─── Task inputs
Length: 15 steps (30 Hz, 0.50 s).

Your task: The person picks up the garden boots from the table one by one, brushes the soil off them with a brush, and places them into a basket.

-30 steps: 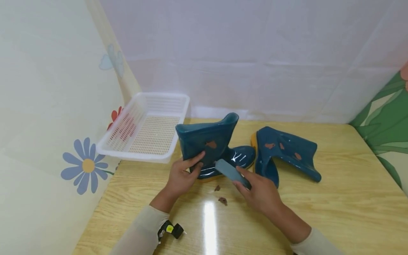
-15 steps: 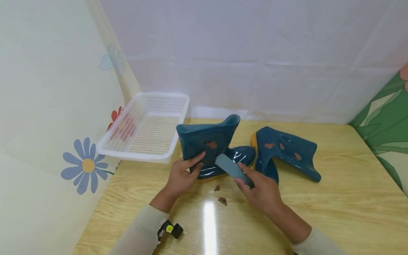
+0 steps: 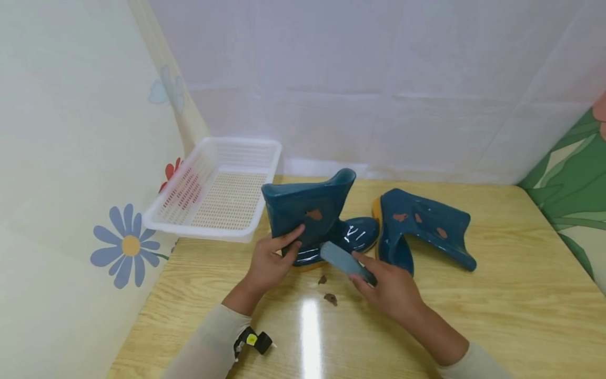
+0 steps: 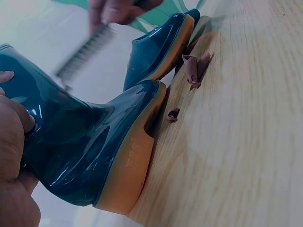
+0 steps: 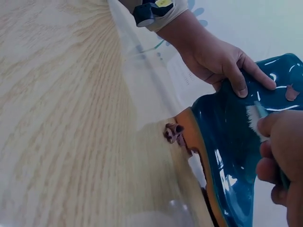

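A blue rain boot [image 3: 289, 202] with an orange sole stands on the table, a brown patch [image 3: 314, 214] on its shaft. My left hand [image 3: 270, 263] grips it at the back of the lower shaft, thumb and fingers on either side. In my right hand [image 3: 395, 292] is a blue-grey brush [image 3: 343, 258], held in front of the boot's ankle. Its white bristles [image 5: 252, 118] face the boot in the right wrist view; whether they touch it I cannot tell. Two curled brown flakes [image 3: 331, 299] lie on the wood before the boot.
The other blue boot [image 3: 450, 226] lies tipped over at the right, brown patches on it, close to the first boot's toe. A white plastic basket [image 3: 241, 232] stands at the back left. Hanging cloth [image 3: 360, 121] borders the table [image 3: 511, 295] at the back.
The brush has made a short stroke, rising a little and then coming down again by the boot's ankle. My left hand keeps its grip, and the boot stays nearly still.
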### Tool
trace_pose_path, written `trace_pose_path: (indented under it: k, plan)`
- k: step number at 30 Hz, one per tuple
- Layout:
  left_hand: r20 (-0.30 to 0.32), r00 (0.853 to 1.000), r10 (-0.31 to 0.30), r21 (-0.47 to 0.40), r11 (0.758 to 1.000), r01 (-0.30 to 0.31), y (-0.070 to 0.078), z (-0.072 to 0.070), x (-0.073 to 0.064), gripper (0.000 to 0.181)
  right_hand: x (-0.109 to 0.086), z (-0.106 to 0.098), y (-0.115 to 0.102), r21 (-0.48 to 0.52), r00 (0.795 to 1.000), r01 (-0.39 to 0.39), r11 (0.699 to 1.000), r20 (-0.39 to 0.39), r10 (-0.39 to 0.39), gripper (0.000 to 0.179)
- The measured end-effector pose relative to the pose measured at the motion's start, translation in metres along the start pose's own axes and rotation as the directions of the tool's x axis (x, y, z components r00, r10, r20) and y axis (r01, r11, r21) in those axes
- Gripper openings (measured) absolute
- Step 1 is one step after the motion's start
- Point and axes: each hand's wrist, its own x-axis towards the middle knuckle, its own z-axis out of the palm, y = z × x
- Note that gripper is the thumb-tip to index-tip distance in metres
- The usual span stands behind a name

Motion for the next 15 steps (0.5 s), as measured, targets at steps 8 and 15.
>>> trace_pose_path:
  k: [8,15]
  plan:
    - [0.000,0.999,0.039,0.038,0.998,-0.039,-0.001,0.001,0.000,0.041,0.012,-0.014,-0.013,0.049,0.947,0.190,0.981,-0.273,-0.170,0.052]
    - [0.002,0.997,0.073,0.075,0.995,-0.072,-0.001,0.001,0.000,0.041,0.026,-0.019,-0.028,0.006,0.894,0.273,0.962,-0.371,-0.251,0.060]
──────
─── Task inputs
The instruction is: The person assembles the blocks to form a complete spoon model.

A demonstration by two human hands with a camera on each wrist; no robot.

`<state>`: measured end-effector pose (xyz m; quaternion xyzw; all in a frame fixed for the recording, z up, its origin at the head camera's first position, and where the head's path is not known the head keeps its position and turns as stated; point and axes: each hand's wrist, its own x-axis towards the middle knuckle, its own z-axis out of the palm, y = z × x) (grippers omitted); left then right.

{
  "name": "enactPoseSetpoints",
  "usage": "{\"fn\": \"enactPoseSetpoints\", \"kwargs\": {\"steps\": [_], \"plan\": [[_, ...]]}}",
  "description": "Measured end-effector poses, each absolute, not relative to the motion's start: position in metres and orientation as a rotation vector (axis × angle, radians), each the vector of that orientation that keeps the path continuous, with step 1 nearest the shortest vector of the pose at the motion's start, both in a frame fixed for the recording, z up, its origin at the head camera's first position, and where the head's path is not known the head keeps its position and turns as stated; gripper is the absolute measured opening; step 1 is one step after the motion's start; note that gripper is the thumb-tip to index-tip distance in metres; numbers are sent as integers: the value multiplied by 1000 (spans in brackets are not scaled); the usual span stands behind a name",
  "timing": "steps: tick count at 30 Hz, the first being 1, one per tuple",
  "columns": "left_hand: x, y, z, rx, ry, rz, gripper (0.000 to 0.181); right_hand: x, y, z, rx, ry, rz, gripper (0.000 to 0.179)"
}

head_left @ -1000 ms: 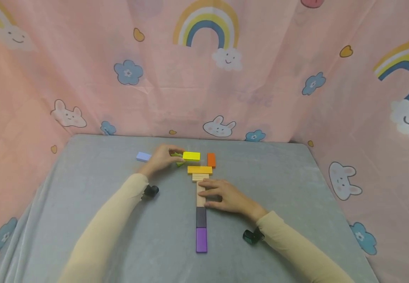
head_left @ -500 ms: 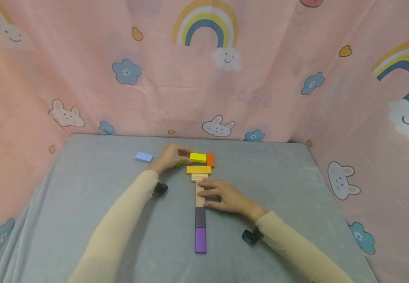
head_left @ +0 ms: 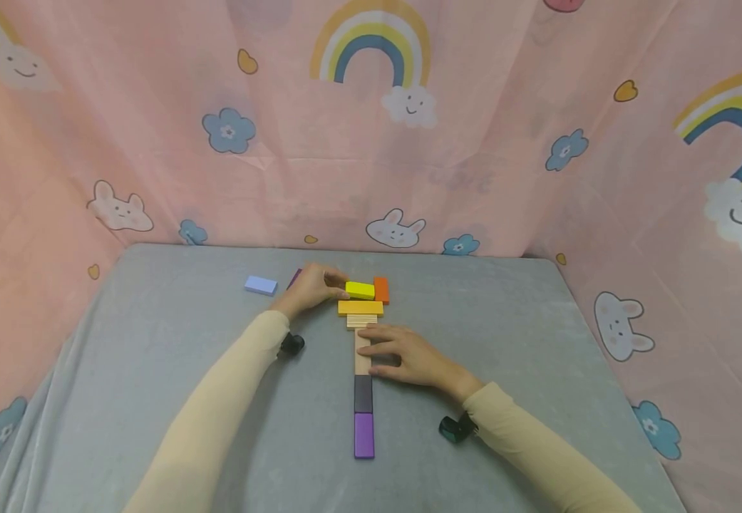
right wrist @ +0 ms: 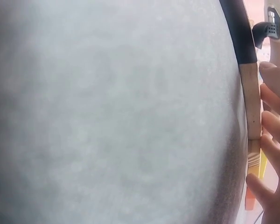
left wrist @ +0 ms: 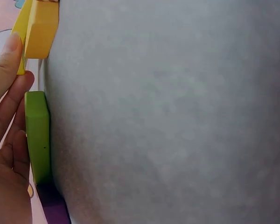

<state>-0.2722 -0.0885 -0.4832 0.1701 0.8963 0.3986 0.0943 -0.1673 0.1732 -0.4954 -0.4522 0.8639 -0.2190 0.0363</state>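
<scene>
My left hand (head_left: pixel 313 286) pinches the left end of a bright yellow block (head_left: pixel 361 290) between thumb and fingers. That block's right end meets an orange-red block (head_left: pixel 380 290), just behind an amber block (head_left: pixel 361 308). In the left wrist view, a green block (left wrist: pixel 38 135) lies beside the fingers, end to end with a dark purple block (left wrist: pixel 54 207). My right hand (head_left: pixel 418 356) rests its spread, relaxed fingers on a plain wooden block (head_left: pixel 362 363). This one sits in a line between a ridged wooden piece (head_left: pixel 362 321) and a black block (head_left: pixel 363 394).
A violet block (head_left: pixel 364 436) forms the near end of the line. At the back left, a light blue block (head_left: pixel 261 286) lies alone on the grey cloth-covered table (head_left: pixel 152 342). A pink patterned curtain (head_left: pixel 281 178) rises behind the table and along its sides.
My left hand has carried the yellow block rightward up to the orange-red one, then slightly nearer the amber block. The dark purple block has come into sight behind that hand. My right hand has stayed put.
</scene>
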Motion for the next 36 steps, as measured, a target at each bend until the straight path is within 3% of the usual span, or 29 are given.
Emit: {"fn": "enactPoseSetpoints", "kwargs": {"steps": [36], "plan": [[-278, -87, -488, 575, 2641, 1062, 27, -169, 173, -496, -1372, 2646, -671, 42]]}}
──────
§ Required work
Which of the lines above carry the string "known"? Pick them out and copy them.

§ Solution for this task
`<state>`: measured end-effector pose (xyz m; quaternion xyzw; all in a frame fixed for the recording, z up, its origin at the head camera's first position, and where the head's path is not known the head keeps its position and turns as stated; point and axes: each hand's wrist, its own x-axis towards the middle knuckle, its own z-axis out of the palm, y = z × x) (grippers omitted); left then right.
  "description": "Measured end-effector poses, each absolute, not relative to the motion's start: position in metres and orientation as a rotation vector (axis × angle, radians), each the vector of that orientation that keeps the path continuous, with step 1 nearest the shortest vector of the pose at the motion's start, both in a frame fixed for the recording, z up, its origin at the head camera's first position, and where the head's path is not known the head keeps its position and turns as stated; gripper is the absolute measured opening; step 1 is one step after the motion's start; note that gripper is the thumb-tip to index-tip distance in metres; numbers are sent as integers: the value multiplied by 1000 (spans in brackets are not scaled); the usual span stands behind a name",

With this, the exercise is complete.